One of the children’s books, with 5 million copies printed, was a story about Zhou Chunfu, a hardworking landlord. He was depicted as a vicious figure who coerced his workers into rising at midnight to work in the fields by mimicking a rooster’s crowing in the wee hours. Although it sounded funny, this story instilled hatred against landlords and amplified the class struggle in Chinese people’s minds, generation after generation.
The CCP has also been indoctrinating children by including its distorted version of history in textbooks. The textbook “revision” by the Ministry of Education since 2018 is one such example. More specifically, content was added to whitewash or even praise the Cultural Revolution (1966-1976). In the meantime, religious terms such as “Jesus,” “God,” “worship,” and “sabbath” were either removed or replaced with secular words in the textbooks.

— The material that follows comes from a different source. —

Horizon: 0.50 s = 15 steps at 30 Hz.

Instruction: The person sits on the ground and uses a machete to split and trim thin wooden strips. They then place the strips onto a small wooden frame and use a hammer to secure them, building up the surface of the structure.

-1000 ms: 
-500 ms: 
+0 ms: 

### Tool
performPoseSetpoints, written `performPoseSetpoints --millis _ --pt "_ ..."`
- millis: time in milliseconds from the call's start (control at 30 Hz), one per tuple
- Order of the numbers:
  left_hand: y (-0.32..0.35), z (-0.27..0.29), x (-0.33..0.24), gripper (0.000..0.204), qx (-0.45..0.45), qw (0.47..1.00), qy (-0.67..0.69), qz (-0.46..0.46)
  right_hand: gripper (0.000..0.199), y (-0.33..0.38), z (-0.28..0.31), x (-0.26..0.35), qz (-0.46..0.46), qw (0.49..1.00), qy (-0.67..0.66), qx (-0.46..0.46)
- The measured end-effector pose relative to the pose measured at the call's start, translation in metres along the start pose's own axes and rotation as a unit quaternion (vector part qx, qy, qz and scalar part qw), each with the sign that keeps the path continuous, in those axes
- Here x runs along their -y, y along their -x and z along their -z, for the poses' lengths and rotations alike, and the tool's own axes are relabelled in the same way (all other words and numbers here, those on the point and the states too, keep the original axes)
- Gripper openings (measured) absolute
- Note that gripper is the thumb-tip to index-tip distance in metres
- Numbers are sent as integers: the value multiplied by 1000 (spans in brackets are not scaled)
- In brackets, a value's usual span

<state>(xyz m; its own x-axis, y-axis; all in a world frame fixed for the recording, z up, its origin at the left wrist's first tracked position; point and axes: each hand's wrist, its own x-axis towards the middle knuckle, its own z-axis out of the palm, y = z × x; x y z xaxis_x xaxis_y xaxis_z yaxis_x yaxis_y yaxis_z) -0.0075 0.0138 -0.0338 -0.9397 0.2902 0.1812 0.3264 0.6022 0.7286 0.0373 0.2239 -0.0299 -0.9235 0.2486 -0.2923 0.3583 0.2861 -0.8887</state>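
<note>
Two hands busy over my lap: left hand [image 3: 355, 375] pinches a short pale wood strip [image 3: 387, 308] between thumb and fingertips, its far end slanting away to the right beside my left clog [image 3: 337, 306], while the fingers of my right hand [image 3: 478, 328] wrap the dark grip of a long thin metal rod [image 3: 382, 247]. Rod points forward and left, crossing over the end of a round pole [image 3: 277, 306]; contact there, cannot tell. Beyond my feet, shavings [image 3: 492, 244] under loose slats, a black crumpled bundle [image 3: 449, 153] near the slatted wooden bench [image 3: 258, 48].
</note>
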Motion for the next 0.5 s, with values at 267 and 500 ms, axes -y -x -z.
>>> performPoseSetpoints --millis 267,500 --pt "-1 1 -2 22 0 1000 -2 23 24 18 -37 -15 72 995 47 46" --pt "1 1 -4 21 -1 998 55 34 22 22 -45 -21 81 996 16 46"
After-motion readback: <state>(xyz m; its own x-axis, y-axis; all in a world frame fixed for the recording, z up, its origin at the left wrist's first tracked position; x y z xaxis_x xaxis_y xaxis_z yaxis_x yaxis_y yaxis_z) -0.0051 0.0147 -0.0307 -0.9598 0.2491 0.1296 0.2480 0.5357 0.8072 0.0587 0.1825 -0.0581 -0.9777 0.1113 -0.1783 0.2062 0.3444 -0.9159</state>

In 2020, many kindergartens across China were instructed to have young children dress in red and reenact the CCP’s revolution in seizing power from the Chinese Nationalist Party. Boys and girls waved toy knives and did mock robberies like the CCP founders did. Despite its comical setting, the communist toxins nonetheless passed onto the young generations.
Also in textbooks were the hate propaganda of staged Self-Immolation Incident that took place at Tiananmen Square on January 23, 2001, the eve of the Chinese New Year. Several people who claimed to be Falun Dafa practitioners set themselves on fire. The terrifying scene shocked the entire country and instigated hatred towards Falun Dafa, a meditation system based on the principles of Truthfulness-Compassion-Forbearance. Overwhelming evidence indicated that none of the self-immolators practiced Falun Dafa. However, the CCP has used this staged incident to defame Falun Dafa through extensive media coverage, textbooks, literature, and entertainment channels.

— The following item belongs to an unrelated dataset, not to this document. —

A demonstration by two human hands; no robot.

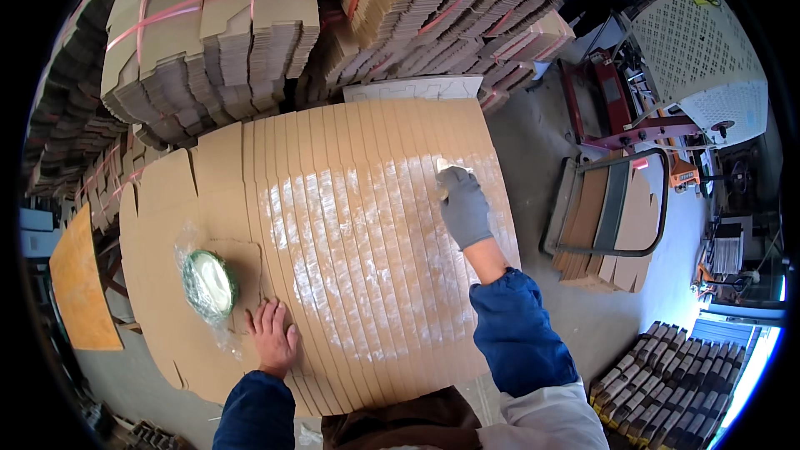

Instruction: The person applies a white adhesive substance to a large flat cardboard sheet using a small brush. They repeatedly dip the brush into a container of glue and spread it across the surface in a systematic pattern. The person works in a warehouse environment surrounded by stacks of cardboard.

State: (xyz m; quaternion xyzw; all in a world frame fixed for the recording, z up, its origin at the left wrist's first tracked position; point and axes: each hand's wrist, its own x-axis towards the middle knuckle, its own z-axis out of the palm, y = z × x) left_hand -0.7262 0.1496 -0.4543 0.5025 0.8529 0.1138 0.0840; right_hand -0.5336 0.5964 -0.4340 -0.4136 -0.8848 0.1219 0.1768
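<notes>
A fanned-out spread of flat cardboard blanks (pixel 333 158) lies in front of me, their overlapped edges streaked with wet white glue (pixel 350 225). My right hand (pixel 463 204), in a grey glove, is stretched out over the far right of the spread and holds a small pale brush or scraper (pixel 452 168) against the strips. My bare left hand (pixel 273 335) rests flat on the near left part of the blanks, fingers spread. A green round bowl of white glue (pixel 208 283), wrapped in clear plastic, stands just left of that hand on the cardboard.
Strapped bundles of folded cardboard (pixel 217 25) are stacked high behind the spread. A hand cart (pixel 608 217) with cardboard sheets stands on the concrete floor to the right. A white perforated machine cover (pixel 700 58) is at far right. An orange board (pixel 79 283) leans at left.
</notes>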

Detailed analysis of the self-immolation video broadcast by the state-owned TV stations showed many loopholes. For example, fire extinguishers were readily available in Tiananmen Square, which was not possible since such equipment was rarely carried by patrolling police. In addition, the footage included long shots, medium, and close-ups, which seemed to come from prepared profession television crews. The CCP claimed the footage was from CNN, which denied that claim since its reporters were stopped from videotaping and were detained.
Another loophole involved Wang Jindong, one of the self-immolators. His clothing and face were burnt, but his hair and a sprite bottle filled with gasoline in between his legs – both highly inflammable – were totally fine. Furthermore, Liu Chunlin, another self-immolator, was shown to be bludgeoned to death with a heavy object by a man at the site instead being burnt to death. A reporter from Washington Post also found that she was a bar girl and no one saw her practicing Falun Dafa.
Liu’s daughter, 12-year-old Liu Siying, was another self-immolator. The little girl underwent surgery to cut open her throat and could not breathe on her own or talk. Yet she was interviewed four days after her operation and was shown to be able to talk in a loud and clear voice. She even sang a song, which would be medically impossible. She was pronounced dead two months later.
Given evidence such as this, International Education Development stated in a United Nations conference in August 2001 that “we have obtained a video of that incident that in our view proves that this event was staged by the government. We have copies of that video available for distribution.” Furthermore, it referred to this incident as part of the state terrorism created by the CCP. Chinese delegates at the conference did not respond to this accusation.
False Fire: China’s Tragic New Standard in State Deception, a documentary that analyzes the self-immolation hoax, won a Certificate of Honorable Mention at the 51st Columbus International Film & Video Festival. Twenty-one years have passed since the incident, but the false fire still smolders to harm people.